Destruction of the Gandhi settlement, Phoenix
203 In August 1985, the settlement established by Mahatma Gandhi in 1904 at Phoenix, outside Durban, was destroyed by fire and looting in violent clashes between Indians and Zulu nationalists. Gandhi’s house – known as Sarvodaya [for the welfare of all] was also destroyed. The settlement was a symbol of non-racialism, self-reliance and peace in South Africa. It was here that Gandhi formulated his philosophy and technique of satyagraha, the form of non-violent struggle that eventually led India to independence.
204 The then curator of the settlement, Mr Richard Steele, told the Commission that the conflict was sparked off by the killing of Ms Victoria Mxenge in Umlazi and the rapid escalation of violent clashes between supporters of Inkatha and the UDF. He said that Indians and Africans had been living together harmoniously for fifty years. At the time that conflict broke out, Indian families and traders came under a series of sustained attacks which were, according to Steele, “led by modern-day Zulu warriors wielding sticks and spears, shouting slogans to the effect that Indians must leave because this is all Zulu land”.
205 Forty-seven Indian shops were looted and razed by fire and 500 Indian families forced to flee. Other buildings destroyed included the Kasturba Gandhi Primary School. Steele noted that residents from a nearby informal settlement were seen stripping the buildings of materials for use on their own houses. Twelve woodand-iron houses belonging to Indian families on the settlement were burnt by Indian vigilantes who wanted to deny Africans the use of any building materials. Steele said that the police did little to intervene in the attacks as the government had already given these families and traders notice to leave Inanda, in terms of the Group Areas Act.
206 Attackers broke into and looted the Gandhi Memorial Library and Museum, Sarvodaya, Gandhi’s original house and the house built in 1944 by Gandhi’s son, Manilal. Steele, who was present at the time, said he saw someone leaving the Museum with a paraffin lamp that Gandhi had used while at Phoenix. He went up to him and, through an interpreter, explained that the lamp should not just be in one person’s house, but should be available for all people to see, because of the kind of person Gandhi was.
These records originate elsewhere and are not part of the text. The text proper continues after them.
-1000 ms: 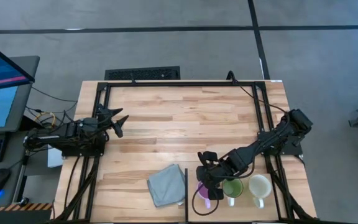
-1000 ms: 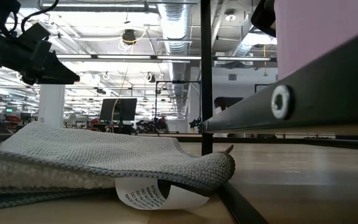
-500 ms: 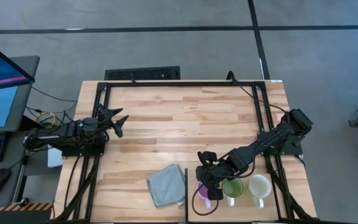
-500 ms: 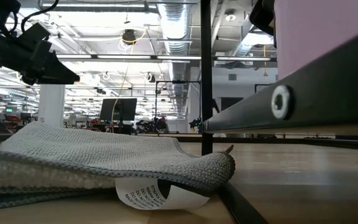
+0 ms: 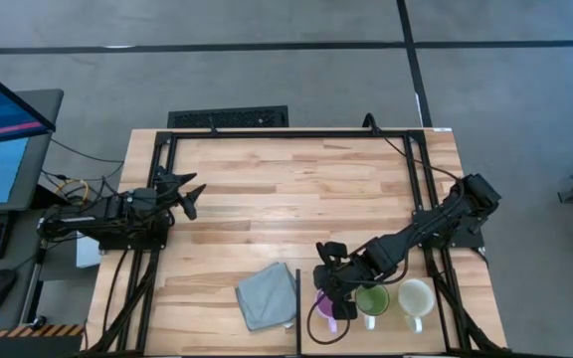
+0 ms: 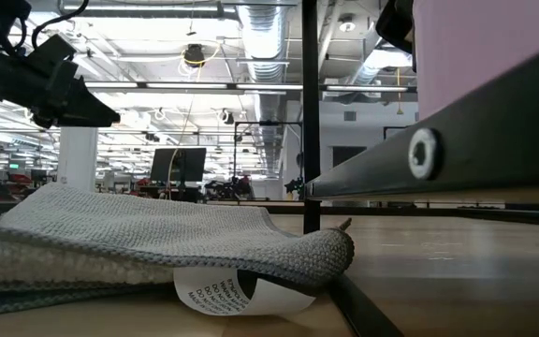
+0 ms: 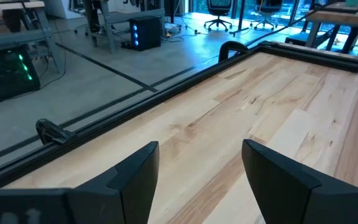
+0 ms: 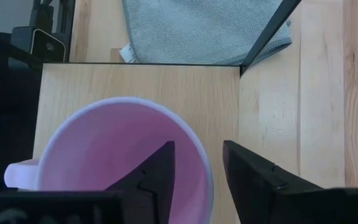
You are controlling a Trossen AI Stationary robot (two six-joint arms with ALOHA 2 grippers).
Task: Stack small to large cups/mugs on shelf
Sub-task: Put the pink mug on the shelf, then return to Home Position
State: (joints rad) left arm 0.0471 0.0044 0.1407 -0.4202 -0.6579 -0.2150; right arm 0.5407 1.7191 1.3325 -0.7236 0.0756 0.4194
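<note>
Three mugs stand upright in a row on a low shelf at the table's near edge: the lilac mug (image 5: 320,305) (image 8: 110,149) on the left, the green mug (image 5: 372,300) in the middle, the cream mug (image 5: 416,297) on the right. My right gripper (image 5: 336,301) (image 8: 197,171) hangs over the lilac mug, open. One finger is inside the mug and one outside its wall (image 8: 202,163), with a gap on each side. The mug's base rests on the shelf board (image 8: 135,81). My left gripper (image 5: 191,195) (image 7: 201,168) waits open above the table's left side.
A grey cloth (image 5: 265,294) (image 6: 138,234) lies on the table just left of the shelf, with a paper tag (image 6: 237,285) under its edge. A black upright post (image 6: 310,112) and sloping rail (image 6: 457,140) frame the shelf. Bare wood spans the table's middle and far side.
</note>
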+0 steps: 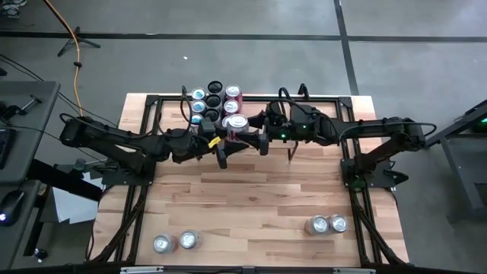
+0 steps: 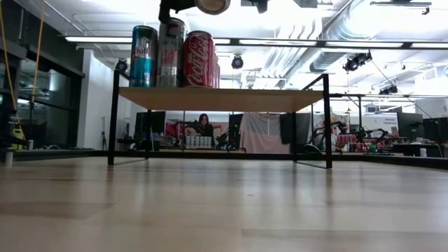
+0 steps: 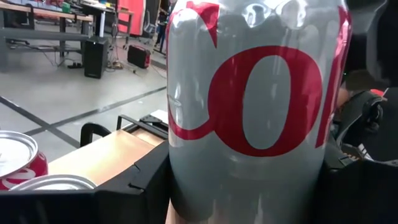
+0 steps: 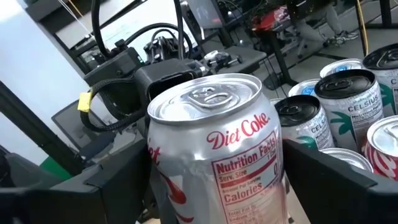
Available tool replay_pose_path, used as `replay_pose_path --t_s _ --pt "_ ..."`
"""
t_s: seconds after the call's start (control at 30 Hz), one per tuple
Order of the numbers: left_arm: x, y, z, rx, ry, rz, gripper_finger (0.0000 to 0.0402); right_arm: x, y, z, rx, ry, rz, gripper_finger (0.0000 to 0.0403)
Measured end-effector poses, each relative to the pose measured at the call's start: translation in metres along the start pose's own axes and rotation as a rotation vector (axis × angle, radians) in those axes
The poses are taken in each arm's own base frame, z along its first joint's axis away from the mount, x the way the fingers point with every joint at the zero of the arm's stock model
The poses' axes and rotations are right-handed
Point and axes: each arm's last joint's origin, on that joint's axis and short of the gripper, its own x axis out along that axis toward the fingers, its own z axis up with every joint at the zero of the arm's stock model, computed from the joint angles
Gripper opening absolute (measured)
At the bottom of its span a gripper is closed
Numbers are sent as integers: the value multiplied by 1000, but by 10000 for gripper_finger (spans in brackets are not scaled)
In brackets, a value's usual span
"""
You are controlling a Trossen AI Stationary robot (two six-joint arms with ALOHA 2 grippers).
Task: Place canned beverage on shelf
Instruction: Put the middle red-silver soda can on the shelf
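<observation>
So the silver Diet Coke can with red lettering (image 1: 236,122) is held upright: long axis vertical, pull-tab end up, as seen in the right wrist view. It's carried in the air just over the low shelf with the light wood plank top and thin black legs (image 2: 224,99), right beside the bunch of mixed upright cans (image 1: 213,99) already parked at the shelf's left end.

The left gripper (image 3: 242,193) is clamped on the can, with a dark finger pressed against each side of its lower body. The right gripper (image 4: 214,186) is set astride the same can from the opposite side. Its jaws are spread and seem to sit a hair off the can's sides, though that gap is honestly hard to judge.

Stuff that can't be made out well: in the low view only a pale round bit at the very top edge is seen, probably the can's base, and everything above it is cut off. In the left wrist view the frame is filled by the can, so its top and bottom are cropped. In the high view the grip itself is mostly covered by the two arms.

Two pairs of silver-topped cans (image 1: 175,242) are left near the front of the wooden tabletop (image 1: 259,198).
</observation>
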Motion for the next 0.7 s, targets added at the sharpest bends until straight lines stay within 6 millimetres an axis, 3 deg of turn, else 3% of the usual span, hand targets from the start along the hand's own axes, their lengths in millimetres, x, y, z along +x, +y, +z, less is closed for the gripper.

The lamp was returned. Steele was able to rescue most of the books from the library and a few other items of no apparent use to the looters. Following the ransacking of the settlement, however, most of the buildings were reduced to smouldering ruins.
THE COMMISSION FINDS THAT THE SETTLEMENT ESTABLISHED BY MAHATMA GANDHI AT PHOENIX, OUTSIDE DURBAN (INCLUDING A LIBRARY, A MUSEUM, A HOMESTEAD AND OTHER BUILDINGS) WAS DESTROYED IN AN ARSON ATTACK BY UNKNOWN SUPPORTERS OF THE INKATHA MOVEMENT IN AUGUST 1985. IN THE SAME INCIDENT, FORTY-SEVEN SHOPS OWNED BY INDIAN TRADERS WERE BURNT DOWN AND 500 INDIAN FAMILIES WERE FORCED TO FLEE THE AREA. THE MULTIPLE ACTS OF ARSON AMOUNT TO GROSS VIOLATIONS OF HUMAN RIGHTS FOR WHICH UNKNOWN SUPPORTERS OF THE INKATHA MOVEMENT ARE HELD RESPONSIBLE.